Prompt: Leave the pictures out and restate each entry below word for word.
((
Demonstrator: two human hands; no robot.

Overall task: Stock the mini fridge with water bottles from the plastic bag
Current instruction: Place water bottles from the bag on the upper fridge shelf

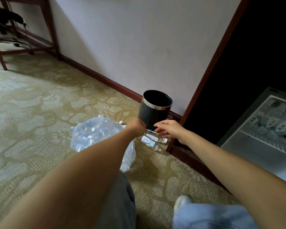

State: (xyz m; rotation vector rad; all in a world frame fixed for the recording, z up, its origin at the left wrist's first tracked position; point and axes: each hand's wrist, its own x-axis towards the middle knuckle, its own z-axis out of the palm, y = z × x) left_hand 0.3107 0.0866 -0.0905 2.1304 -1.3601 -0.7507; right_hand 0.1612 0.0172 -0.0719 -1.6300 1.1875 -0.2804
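Observation:
A clear plastic bag full of water bottles lies on the carpet. Right of it, two labelled water bottles lie on the floor in front of a black bin. My left hand reaches down at the bin's base, its fingers hidden behind the wrist. My right hand stretches in from the right, its extended fingers touching a third bottle between the two hands. The mini fridge stands at the right with several bottles on its shelf.
A black bin with a chrome rim stands against the wall just behind the hands. A dark wooden frame edges the fridge alcove. A wooden desk is at the far left. My knees are at the bottom.

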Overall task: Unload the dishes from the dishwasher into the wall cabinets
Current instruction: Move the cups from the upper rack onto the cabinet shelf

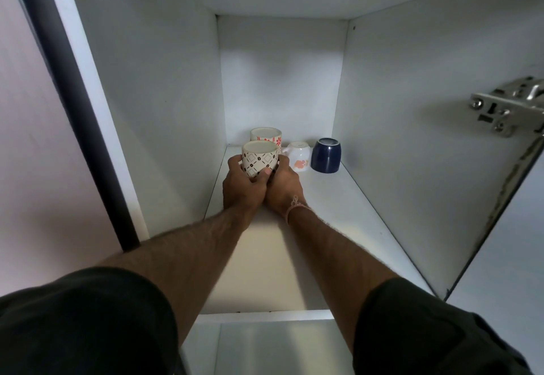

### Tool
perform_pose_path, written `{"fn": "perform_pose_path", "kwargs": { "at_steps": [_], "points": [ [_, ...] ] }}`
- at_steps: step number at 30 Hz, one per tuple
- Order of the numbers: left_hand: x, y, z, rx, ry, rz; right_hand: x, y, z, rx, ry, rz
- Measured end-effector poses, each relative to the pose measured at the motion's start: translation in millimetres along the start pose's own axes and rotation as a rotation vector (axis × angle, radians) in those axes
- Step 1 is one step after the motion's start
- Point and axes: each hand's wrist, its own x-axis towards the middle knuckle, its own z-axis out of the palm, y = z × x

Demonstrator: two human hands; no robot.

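Dimly lit, a pale pink surface point(35, 139) flanks a dark vertical strip point(79, 109).

The white shelf point(338, 198) bears an upturned navy cup point(326, 155) at the back, a small white cup point(299, 156) just left of it, a red-flowered cup point(266, 134) further left, and nearer, a patterned cup point(260, 158), base hidden.

One wide-angle head view looks forward and slightly down into the open white wall cabinet point(164, 95), close at its mouth, along its white shelf point(338, 212) toward the back wall point(279, 80).
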Motion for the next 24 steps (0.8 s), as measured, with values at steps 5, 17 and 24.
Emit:
{"fn": "perform_pose_path", "kwargs": {
  "at_steps": [5,17,24],
  "points": [
    [1.3,-1.7,1.8,-0.005,-0.017,0.005,-1.0,1.7,-1.3,0.011,-0.015,0.001],
    [1.0,-0.2,-0.2,-0.008,-0.043,0.002,-9.4,2.4,-6.3,-0.043,0.001,0.04],
    [-11.3,13.5,-7.5,-0.012,-0.058,-0.084,-37.3,1.3,-21.8,-0.056,-0.033,0.077]
  ]
}}
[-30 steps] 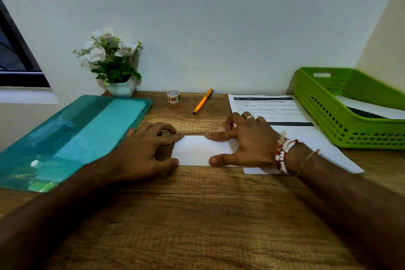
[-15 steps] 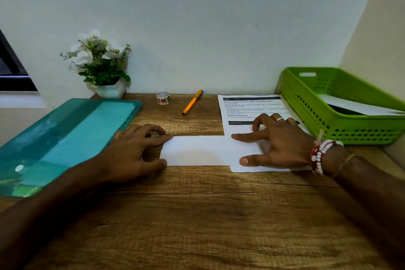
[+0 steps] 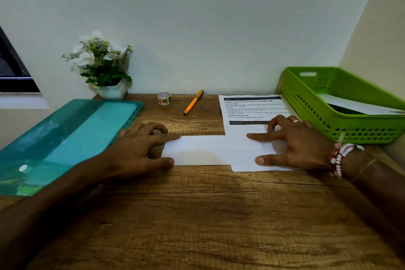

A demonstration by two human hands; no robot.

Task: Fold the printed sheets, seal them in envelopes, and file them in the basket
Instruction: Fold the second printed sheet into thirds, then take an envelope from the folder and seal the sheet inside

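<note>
Two hands down on folded sheet [image 3: 203,150], mid-table. Your left hand [image 3: 135,149] pins left end and your right hand [image 3: 293,144] pins right end, each with straight index and thumb pressing, nothing gripped. Right end overlaps printed sheet [image 3: 252,107] beside basket [image 3: 311,114]. Risks: sliding right hand drags lower sheet along; uneven pressure skews crease, so probably poor envelope fit.

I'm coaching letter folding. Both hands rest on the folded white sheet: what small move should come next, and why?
Probably slide the right hand out over the folded sheet's right end to flatten the fold. The left hand pins the left end, and the right end lies on the printed sheet, under the forefinger and thumb.
</note>
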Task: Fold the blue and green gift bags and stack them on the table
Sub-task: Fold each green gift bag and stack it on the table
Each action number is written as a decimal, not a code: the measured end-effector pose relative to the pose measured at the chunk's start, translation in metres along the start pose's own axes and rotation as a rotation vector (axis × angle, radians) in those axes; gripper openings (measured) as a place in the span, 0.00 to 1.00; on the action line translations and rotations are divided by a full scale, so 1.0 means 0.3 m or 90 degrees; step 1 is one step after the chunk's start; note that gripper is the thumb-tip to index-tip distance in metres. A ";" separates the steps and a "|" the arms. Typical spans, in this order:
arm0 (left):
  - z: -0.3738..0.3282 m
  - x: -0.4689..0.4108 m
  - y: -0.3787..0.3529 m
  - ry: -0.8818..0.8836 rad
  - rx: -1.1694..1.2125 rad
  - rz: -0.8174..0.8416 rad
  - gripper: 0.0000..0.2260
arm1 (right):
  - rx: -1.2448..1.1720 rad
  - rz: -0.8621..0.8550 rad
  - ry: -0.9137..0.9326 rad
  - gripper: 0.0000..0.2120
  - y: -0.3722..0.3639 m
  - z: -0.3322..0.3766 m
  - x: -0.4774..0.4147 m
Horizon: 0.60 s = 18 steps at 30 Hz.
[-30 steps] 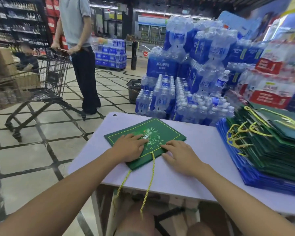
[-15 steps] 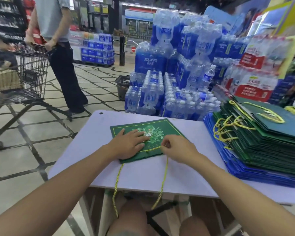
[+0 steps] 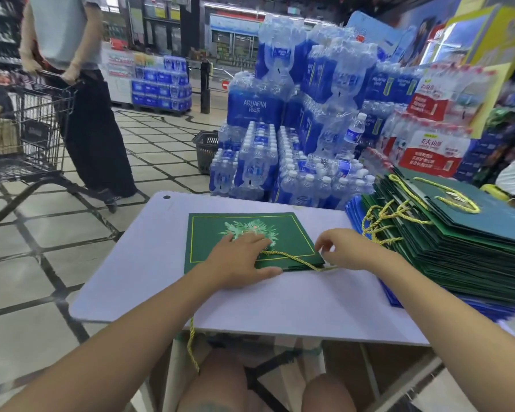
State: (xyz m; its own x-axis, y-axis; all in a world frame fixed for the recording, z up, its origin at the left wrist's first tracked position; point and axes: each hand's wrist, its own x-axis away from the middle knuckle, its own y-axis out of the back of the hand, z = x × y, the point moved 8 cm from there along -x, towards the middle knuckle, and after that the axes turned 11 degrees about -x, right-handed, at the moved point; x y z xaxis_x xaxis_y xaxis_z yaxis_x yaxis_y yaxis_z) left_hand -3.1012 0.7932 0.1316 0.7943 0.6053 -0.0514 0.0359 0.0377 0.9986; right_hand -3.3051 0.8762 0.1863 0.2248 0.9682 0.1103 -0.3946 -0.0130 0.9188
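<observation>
Supermarket aisle, tiled floor, a shopper at a trolley far left, water-bottle packs piled behind the desk. Mid-desk, the green gift bag lies flat, now squarer to the edge than half a second ago. The left hand presses on it, fingers straight. The yellow cord, which hung off the desk edge before, is drawn up across the bag's face! The right hand has slid out to the bag's near right corner, fingers curled, pinching that cord. Far right sits the stack of folded bags, green over blue.
</observation>
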 end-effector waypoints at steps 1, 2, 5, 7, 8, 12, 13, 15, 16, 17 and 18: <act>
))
Answer to the exercise:
Demonstrator: two human hands; no robot.

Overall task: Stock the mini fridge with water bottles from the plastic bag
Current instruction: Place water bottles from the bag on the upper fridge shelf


State: (xyz m; rotation vector rad; all in a world frame fixed for the recording, z up, its origin at the left wrist's first tracked position; point and axes: each hand's wrist, its own x-axis towards the middle knuckle, its own z-axis out of the palm, y = z × x) left_hand 0.3107 0.0866 -0.0905 2.1304 -1.3601 -0.7507; right_hand 0.1612 0.0172 -0.0719 -1.6300 1.1875 -0.2804
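Observation:
A clear plastic bag full of water bottles lies on the carpet. Right of it, two labelled water bottles lie on the floor in front of a black bin. My left hand reaches down at the bin's base, its fingers hidden behind the wrist. My right hand stretches in from the right, its extended fingers touching a third bottle between the two hands. The mini fridge stands at the right with several bottles on its shelf.
A black bin with a chrome rim stands against the wall just behind the hands. A dark wooden frame edges the fridge alcove. A wooden desk is at the far left. My knees are at the bottom.
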
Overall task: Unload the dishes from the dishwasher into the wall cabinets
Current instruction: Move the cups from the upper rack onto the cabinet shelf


### Tool
perform_pose_path, written `{"fn": "perform_pose_path", "kwargs": { "at_steps": [_], "points": [ [_, ...] ] }}`
- at_steps: step number at 30 Hz, one per tuple
- Order of the numbers: left_hand: x, y, z, rx, ry, rz; right_hand: x, y, z, rx, ry, rz
- Measured end-effector poses, each relative to the pose measured at the motion's start: translation in millimetres along the start pose's own axes and rotation as a rotation vector (axis × angle, radians) in those axes
- Step 1 is one step after the motion's start
- Point and axes: each hand's wrist, its own x-axis towards the middle knuckle, its own z-axis out of the palm, y = z × x

Demonstrator: two human hands; no robot.

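Dimly lit, a pale pink surface point(35, 139) flanks a dark vertical strip point(79, 109).

The white shelf point(338, 198) bears an upturned navy cup point(326, 155) at the back, a small white cup point(299, 156) just left of it, a red-flowered cup point(266, 134) further left, and nearer, a patterned cup point(260, 158), base hidden.

One wide-angle head view looks forward and slightly down into the open white wall cabinet point(164, 95), close at its mouth, along its white shelf point(338, 212) toward the back wall point(279, 80).
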Motion for the next 24 steps (0.8 s), as measured, with values at steps 5, 17 and 24.
Emit:
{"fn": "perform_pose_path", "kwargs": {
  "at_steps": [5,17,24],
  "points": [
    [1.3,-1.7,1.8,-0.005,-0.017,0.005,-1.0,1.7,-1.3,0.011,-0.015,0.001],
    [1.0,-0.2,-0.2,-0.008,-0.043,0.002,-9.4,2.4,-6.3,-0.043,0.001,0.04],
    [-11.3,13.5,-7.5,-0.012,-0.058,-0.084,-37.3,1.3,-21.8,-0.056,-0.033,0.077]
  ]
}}
[-30 steps] 
[-15 steps] 
[+0 steps] 

A demonstration by two human hands; no robot.

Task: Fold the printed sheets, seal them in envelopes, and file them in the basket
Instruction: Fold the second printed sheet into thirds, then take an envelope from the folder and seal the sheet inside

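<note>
Two hands down on folded sheet [image 3: 203,150], mid-table. Your left hand [image 3: 135,149] pins left end and your right hand [image 3: 293,144] pins right end, each with straight index and thumb pressing, nothing gripped. Right end overlaps printed sheet [image 3: 252,107] beside basket [image 3: 311,114]. Risks: sliding right hand drags lower sheet along; uneven pressure skews crease, so probably poor envelope fit.

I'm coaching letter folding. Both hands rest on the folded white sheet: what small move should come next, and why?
Probably slide the right hand out over the folded sheet's right end to flatten the fold. The left hand pins the left end, and the right end lies on the printed sheet, under the forefinger and thumb.
</note>
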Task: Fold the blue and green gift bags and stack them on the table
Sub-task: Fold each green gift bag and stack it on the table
Each action number is written as a decimal, not a code: the measured end-effector pose relative to the pose measured at the chunk's start, translation in metres along the start pose's own axes and rotation as a rotation vector (axis × angle, radians) in those axes; gripper openings (measured) as a place in the span, 0.00 to 1.00; on the action line translations and rotations are divided by a full scale, so 1.0 means 0.3 m or 90 degrees; step 1 is one step after the chunk's start; note that gripper is the thumb-tip to index-tip distance in metres. A ";" separates the steps and a "|" the arms. Typical spans, in this order:
arm0 (left):
  - z: -0.3738..0.3282 m
  - x: -0.4689..0.4108 m
  - y: -0.3787..0.3529 m
  - ry: -0.8818..0.8836 rad
  - rx: -1.1694..1.2125 rad
  - rz: -0.8174..0.8416 rad
  - gripper: 0.0000..0.2260
arm1 (right):
  - rx: -1.2448..1.1720 rad
  - rz: -0.8621..0.8550 rad
  - ry: -0.9137..0.9326 rad
  - gripper: 0.0000..0.2120
  - y: -0.3722..0.3639 m
  - z: -0.3322..0.3766 m
  - x: -0.4774..0.4147 m
Horizon: 0.60 s = 18 steps at 30 Hz.
[-30 steps] 
[-15 steps] 
[+0 steps] 
State: (xyz m; its own x-axis, y-axis; all in a world frame fixed for the recording, z up, its origin at the left wrist's first tracked position; point and axes: each hand's wrist, its own x-axis away from the middle knuckle, its own y-axis out of the back of the hand, z = x × y, the point moved 8 cm from there along -x, towards the middle knuckle, and after that the axes turned 11 degrees about -x, right-handed, at the moved point; x y z xaxis_x xaxis_y xaxis_z yaxis_x yaxis_y yaxis_z) left_hand -3.1012 0.7932 0.1316 0.7943 0.6053 -0.0514 0.0359 0.0377 0.9986; right_hand -3.3051 0.8762 0.1863 0.2248 0.9682 0.1103 -0.3946 -0.0130 0.9188
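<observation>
Supermarket aisle, tiled floor, a shopper at a trolley far left, water-bottle packs piled behind the desk. Mid-desk, the green gift bag lies flat, now squarer to the edge than half a second ago. The left hand presses on it, fingers straight. The yellow cord, which hung off the desk edge before, is drawn up across the bag's face! The right hand has slid out to the bag's near right corner, fingers curled, pinching that cord. Far right sits the stack of folded bags, green over blue.
</observation>
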 end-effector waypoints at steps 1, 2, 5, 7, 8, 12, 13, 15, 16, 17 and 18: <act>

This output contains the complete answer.